Keep the images out while you set down the data exactly.
--- --- ---
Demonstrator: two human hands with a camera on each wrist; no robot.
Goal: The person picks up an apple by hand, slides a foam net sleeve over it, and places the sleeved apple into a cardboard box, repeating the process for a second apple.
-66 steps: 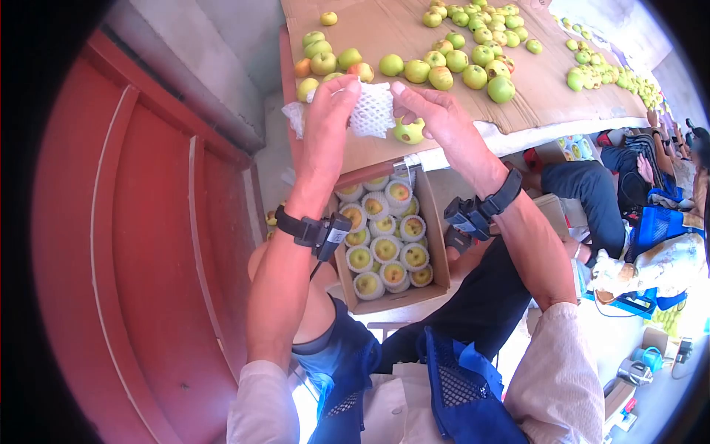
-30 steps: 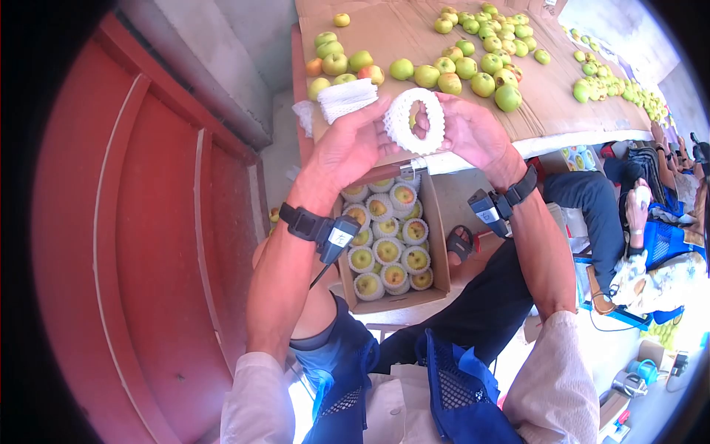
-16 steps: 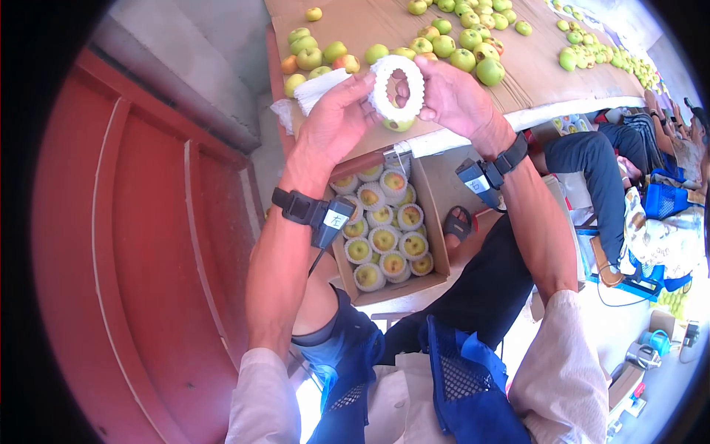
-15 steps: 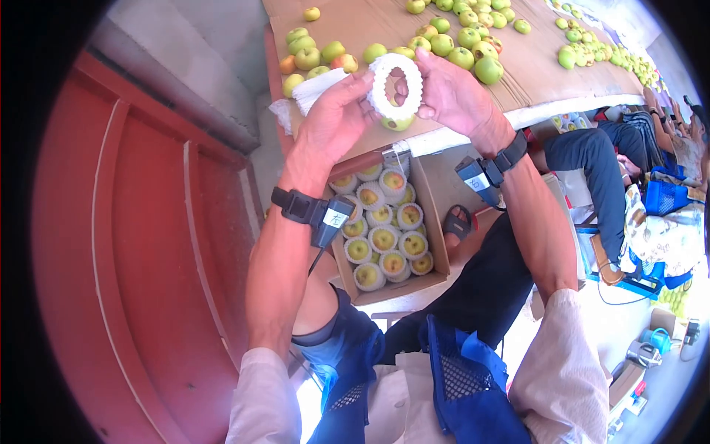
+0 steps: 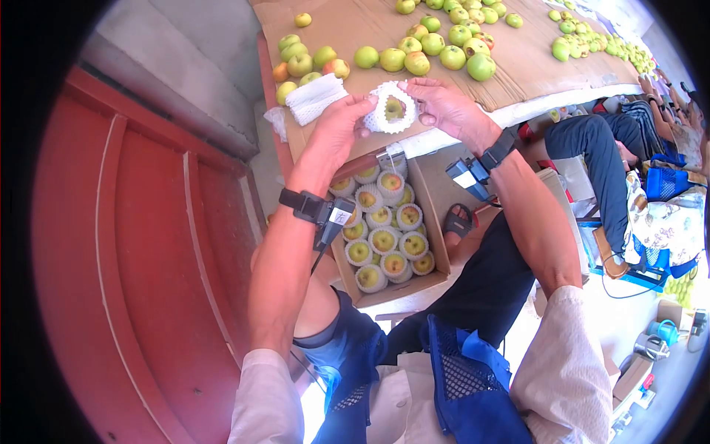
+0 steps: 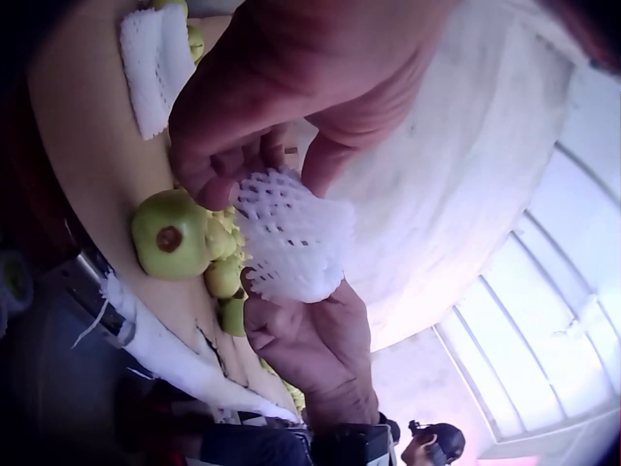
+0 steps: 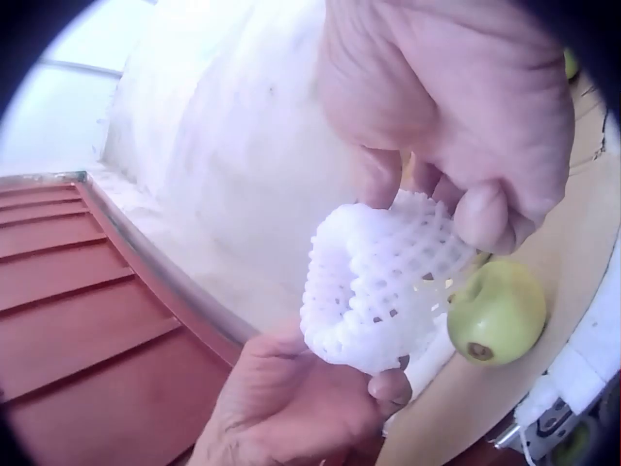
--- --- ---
### [Written reply]
Demonstrator: two human hands with a camera on each wrist; no robot.
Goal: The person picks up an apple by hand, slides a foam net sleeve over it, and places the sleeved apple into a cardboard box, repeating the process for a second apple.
-66 steps: 
-30 steps: 
-16 steps: 
-15 steps: 
+0 steps: 
+0 steps: 
+0 steps: 

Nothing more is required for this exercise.